Hacer siempre es problemático. La voluntad, el poder, la necesidad, concitan en función del movimiento, en busca del hacer.
El espacio y el tiempo, como marco de oro, de inaplazable intriga que emite señales de humo, hace. Nos incita el abandono y mi estado abstruso de menesteroso me impide el no hacer. ¿Qué hacer? Al parecer estamos condenados al movimiento, a un eterno devenir de situaciones nimias, prolijas; somos meandros del universo y su big-bang.
Todo se reduce a una dinámica giratoria, de cambio, de periódico y regular cambio. No tengo problema con ello, pero me aturrulla profundamente pensar que aquel movimiento compungido y de periplo talante esté allí siempre. Incluso en el silencio sempiterno de la tierra húmeda de las montañas se puede percibir aquel raudal de cosas que son; no bastaría con pirarse bajo el agua, o camuflarse tras el miasma que dejan los coonatras; de nada serviría refugiarse. Vivo en medio de una ataraxia que me coacciona, me mantiene en vía de no desvirtuar este orden, este anguloso y carroñero esquema de cambios y existencias. Mis días son las pírricas extremidades de una escolopendra regordeta de engullir los rictus de la gente. Extrañamente, y no sé por qué, asumo a quienes me rodean como verdugos de mi moho, de mis fluctuaciones, del caldo grasoso y viscoso que soy. Me encuentro en un pasillo de dimensiones enormes, soy epicentro, tornasol marchito, actor pasivo de una ordalía que nunca termina y que cada vez es más engorrosa, a la vez que graciosa.

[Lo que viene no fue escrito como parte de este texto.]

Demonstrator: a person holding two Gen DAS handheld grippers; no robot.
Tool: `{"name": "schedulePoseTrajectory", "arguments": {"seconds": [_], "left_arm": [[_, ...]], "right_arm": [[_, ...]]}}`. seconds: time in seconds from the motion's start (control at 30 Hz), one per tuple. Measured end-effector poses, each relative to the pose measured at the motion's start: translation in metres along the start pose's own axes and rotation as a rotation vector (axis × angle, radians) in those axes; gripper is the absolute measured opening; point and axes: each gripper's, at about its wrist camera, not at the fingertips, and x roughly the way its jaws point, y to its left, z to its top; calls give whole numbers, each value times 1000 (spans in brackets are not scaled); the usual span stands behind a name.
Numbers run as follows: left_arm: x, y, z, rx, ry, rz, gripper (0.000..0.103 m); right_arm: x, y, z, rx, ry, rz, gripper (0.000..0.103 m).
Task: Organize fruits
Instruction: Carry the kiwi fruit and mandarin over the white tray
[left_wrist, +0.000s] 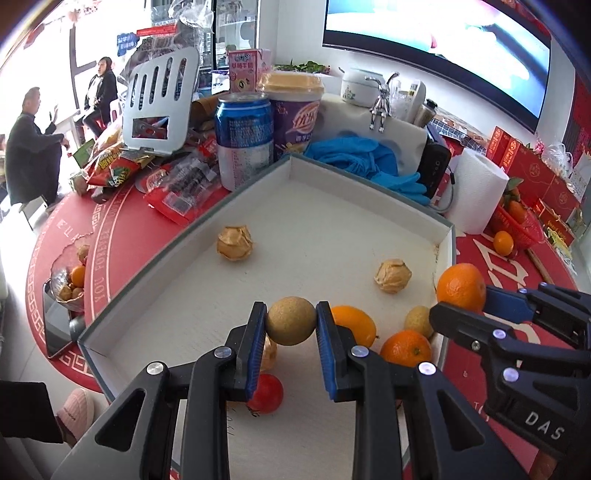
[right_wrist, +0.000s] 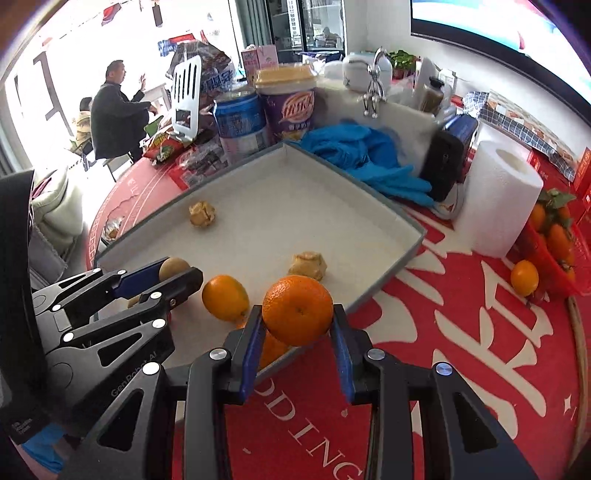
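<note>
My left gripper (left_wrist: 291, 319) is shut on a round tan longan (left_wrist: 291, 320) and holds it above the shallow white box (left_wrist: 441, 236). My right gripper (right_wrist: 298, 314) is shut on an orange (right_wrist: 297, 309) over the box's near right edge (right_wrist: 413, 242); it also shows in the left wrist view (left_wrist: 461, 286). In the box lie two husked golden berries (left_wrist: 235, 242) (left_wrist: 392, 275), two oranges (left_wrist: 354, 324) (left_wrist: 406, 347), another longan (left_wrist: 418, 320) and a red fruit (left_wrist: 266, 393). The left gripper shows in the right wrist view (right_wrist: 173, 271).
Behind the box stand a blue can (left_wrist: 244, 138), a purple cup (left_wrist: 293, 110), blue gloves (left_wrist: 365, 158) and snack packets (left_wrist: 114, 170). A paper towel roll (right_wrist: 498, 199) and a red basket of oranges (right_wrist: 554, 240) stand at right. A glass dish of fruit (left_wrist: 70, 284) is at left.
</note>
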Motion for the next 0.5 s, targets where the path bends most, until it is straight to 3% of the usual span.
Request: {"name": "schedulePoseTrajectory", "arguments": {"seconds": [0.5], "left_arm": [[-3,6,12,-4,-8,-5,29]], "right_arm": [[5,17,19,-34,6,17,36]]}}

Me consuela pensar que este movimiento, a pesar de su perenne injerencia, me conducirá tarde o temprano a nada. Aunque no tengo claro (aún) si la nada es también tácita hija del devenir, o si, como lo espero, pudo ésta exorcizar desde siempre al demonio de este eterno repitis y divorciarse completamente de las tentativas de un futuro posterior al futuro.